▶ **AIM OF THE EXERCISE**
Where the data below has the string "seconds", return the whole line.

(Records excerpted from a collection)
----

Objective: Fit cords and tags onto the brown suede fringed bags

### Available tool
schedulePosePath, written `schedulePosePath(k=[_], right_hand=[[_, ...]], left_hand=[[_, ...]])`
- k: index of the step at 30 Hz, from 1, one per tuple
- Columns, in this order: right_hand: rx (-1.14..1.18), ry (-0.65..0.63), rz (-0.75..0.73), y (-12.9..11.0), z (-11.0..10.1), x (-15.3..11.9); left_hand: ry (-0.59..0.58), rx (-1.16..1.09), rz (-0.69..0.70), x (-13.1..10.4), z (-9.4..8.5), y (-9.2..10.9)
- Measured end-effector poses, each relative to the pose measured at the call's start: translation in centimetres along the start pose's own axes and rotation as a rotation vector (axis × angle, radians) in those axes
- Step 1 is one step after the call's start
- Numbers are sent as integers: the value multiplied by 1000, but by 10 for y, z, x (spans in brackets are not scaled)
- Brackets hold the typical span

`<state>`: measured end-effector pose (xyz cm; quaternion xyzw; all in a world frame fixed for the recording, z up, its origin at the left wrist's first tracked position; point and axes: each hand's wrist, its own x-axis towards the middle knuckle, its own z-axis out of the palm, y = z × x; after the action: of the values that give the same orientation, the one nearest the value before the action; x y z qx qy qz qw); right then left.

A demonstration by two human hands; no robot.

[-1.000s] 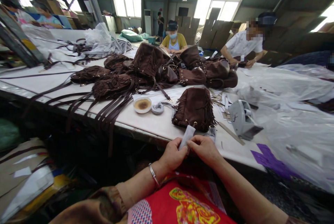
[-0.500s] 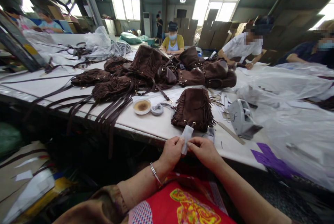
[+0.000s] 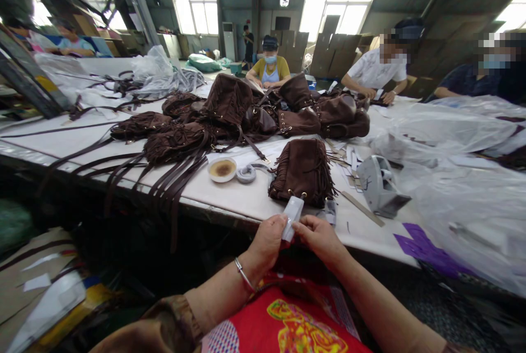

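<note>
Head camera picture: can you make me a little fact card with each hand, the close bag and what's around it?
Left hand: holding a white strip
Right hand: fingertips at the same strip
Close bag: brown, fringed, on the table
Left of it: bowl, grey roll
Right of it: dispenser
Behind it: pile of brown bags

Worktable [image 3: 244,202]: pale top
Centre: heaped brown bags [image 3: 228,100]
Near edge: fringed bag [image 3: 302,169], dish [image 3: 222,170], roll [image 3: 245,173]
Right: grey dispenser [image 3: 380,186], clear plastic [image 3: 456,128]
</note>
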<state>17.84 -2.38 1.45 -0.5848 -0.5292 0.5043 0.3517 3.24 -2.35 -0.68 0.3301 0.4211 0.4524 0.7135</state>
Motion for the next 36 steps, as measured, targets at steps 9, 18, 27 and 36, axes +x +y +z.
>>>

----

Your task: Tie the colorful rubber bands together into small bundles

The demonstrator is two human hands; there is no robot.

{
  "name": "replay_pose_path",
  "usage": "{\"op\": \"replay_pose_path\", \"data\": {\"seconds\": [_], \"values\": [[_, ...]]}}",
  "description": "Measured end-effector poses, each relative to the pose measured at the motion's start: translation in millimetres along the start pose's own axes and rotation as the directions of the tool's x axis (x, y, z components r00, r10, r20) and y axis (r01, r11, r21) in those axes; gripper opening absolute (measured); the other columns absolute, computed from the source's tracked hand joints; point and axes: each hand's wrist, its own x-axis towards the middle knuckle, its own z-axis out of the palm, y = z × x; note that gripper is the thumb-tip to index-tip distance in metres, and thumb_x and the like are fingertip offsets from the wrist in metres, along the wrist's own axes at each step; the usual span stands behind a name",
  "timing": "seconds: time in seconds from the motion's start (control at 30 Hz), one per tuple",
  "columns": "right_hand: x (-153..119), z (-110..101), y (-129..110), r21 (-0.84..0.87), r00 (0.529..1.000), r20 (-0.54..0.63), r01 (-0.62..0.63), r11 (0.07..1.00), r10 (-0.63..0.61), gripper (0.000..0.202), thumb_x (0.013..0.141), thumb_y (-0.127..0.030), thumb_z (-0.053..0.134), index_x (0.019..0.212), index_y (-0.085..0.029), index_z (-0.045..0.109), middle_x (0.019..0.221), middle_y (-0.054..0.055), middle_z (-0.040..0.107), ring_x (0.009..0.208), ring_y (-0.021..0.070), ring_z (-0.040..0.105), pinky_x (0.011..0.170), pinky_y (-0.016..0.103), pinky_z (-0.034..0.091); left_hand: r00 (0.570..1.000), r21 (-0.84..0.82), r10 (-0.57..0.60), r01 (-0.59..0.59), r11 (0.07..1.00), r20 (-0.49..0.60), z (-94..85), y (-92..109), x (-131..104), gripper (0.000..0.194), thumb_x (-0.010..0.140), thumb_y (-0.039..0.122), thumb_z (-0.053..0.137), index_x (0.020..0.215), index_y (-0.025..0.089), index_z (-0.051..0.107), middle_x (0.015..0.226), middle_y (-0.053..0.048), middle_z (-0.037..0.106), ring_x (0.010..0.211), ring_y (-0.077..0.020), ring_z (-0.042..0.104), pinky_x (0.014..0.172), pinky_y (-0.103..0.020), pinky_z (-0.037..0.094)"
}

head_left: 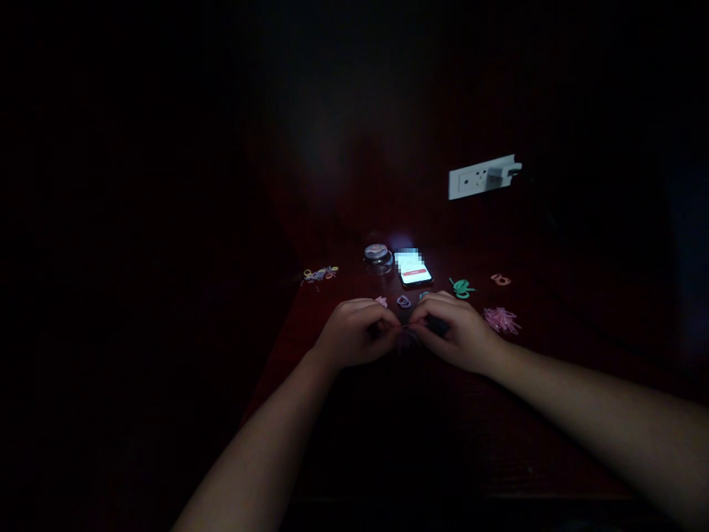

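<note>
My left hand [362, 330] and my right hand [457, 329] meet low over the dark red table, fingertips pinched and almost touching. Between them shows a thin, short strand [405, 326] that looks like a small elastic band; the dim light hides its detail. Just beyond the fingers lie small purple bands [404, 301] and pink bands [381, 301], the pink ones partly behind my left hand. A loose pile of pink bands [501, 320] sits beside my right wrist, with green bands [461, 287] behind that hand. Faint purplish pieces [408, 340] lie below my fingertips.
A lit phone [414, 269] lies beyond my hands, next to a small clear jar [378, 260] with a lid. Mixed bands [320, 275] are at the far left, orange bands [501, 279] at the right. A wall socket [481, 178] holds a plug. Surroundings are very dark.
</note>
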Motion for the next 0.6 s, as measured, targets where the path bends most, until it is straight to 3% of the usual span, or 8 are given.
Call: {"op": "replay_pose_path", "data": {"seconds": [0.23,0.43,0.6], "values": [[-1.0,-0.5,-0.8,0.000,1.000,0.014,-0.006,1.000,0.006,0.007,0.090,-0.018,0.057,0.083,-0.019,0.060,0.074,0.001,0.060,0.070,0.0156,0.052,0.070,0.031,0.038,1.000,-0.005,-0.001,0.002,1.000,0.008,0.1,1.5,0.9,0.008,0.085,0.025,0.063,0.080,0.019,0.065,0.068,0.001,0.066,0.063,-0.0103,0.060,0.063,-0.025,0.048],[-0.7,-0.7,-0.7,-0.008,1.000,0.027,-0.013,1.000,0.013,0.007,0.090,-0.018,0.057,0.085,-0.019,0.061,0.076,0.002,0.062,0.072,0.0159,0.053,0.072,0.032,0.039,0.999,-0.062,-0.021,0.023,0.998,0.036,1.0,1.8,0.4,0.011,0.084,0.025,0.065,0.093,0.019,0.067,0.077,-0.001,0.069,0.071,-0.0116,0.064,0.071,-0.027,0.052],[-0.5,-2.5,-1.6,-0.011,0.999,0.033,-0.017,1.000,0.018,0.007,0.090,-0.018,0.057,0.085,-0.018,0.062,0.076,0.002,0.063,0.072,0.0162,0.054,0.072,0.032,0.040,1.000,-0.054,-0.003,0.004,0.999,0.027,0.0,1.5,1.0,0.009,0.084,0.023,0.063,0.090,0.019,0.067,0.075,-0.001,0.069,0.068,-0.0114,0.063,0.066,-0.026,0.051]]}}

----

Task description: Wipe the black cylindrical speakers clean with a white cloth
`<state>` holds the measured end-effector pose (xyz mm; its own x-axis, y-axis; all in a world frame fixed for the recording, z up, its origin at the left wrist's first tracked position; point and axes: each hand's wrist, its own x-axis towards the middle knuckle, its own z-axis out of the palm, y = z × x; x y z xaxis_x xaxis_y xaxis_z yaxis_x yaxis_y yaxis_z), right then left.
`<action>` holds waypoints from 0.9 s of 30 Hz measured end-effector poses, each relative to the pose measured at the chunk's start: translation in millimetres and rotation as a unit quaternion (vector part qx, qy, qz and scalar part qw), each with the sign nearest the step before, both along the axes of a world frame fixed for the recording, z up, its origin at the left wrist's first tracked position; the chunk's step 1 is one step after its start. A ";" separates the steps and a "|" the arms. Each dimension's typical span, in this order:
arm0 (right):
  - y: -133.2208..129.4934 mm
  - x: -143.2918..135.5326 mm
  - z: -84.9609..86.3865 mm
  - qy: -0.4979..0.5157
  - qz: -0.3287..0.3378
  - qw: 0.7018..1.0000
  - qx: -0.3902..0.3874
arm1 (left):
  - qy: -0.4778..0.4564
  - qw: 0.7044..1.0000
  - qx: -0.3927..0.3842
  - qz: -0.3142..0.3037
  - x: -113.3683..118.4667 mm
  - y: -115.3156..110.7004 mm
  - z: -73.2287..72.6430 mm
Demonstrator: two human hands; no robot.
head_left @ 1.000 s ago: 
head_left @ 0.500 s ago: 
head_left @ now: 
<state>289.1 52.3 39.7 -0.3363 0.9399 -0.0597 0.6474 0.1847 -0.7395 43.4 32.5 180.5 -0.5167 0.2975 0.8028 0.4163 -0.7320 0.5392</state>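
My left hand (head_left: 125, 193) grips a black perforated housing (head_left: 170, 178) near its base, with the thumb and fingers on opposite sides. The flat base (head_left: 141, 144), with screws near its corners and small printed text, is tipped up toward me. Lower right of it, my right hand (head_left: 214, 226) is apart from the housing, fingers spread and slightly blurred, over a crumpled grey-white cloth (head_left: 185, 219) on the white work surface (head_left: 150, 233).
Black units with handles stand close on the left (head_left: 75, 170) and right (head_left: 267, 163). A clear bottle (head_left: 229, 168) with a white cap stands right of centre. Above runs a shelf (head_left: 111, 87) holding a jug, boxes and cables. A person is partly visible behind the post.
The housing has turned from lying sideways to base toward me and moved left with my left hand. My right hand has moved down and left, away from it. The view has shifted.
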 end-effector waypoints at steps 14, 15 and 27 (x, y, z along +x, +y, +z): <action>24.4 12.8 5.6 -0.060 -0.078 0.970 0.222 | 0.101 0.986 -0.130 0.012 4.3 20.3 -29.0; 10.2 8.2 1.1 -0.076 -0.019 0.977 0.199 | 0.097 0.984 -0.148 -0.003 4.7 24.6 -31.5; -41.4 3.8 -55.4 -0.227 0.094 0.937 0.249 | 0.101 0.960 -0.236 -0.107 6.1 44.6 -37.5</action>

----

▶ **PROBLEM SOLUTION**
  "usage": "{\"op\": \"replay_pose_path\", \"data\": {\"seconds\": [_], \"values\": [[_, ...]]}}",
  "timing": "seconds: time in seconds from the motion's start (control at 30 Hz), one per tuple",
Call: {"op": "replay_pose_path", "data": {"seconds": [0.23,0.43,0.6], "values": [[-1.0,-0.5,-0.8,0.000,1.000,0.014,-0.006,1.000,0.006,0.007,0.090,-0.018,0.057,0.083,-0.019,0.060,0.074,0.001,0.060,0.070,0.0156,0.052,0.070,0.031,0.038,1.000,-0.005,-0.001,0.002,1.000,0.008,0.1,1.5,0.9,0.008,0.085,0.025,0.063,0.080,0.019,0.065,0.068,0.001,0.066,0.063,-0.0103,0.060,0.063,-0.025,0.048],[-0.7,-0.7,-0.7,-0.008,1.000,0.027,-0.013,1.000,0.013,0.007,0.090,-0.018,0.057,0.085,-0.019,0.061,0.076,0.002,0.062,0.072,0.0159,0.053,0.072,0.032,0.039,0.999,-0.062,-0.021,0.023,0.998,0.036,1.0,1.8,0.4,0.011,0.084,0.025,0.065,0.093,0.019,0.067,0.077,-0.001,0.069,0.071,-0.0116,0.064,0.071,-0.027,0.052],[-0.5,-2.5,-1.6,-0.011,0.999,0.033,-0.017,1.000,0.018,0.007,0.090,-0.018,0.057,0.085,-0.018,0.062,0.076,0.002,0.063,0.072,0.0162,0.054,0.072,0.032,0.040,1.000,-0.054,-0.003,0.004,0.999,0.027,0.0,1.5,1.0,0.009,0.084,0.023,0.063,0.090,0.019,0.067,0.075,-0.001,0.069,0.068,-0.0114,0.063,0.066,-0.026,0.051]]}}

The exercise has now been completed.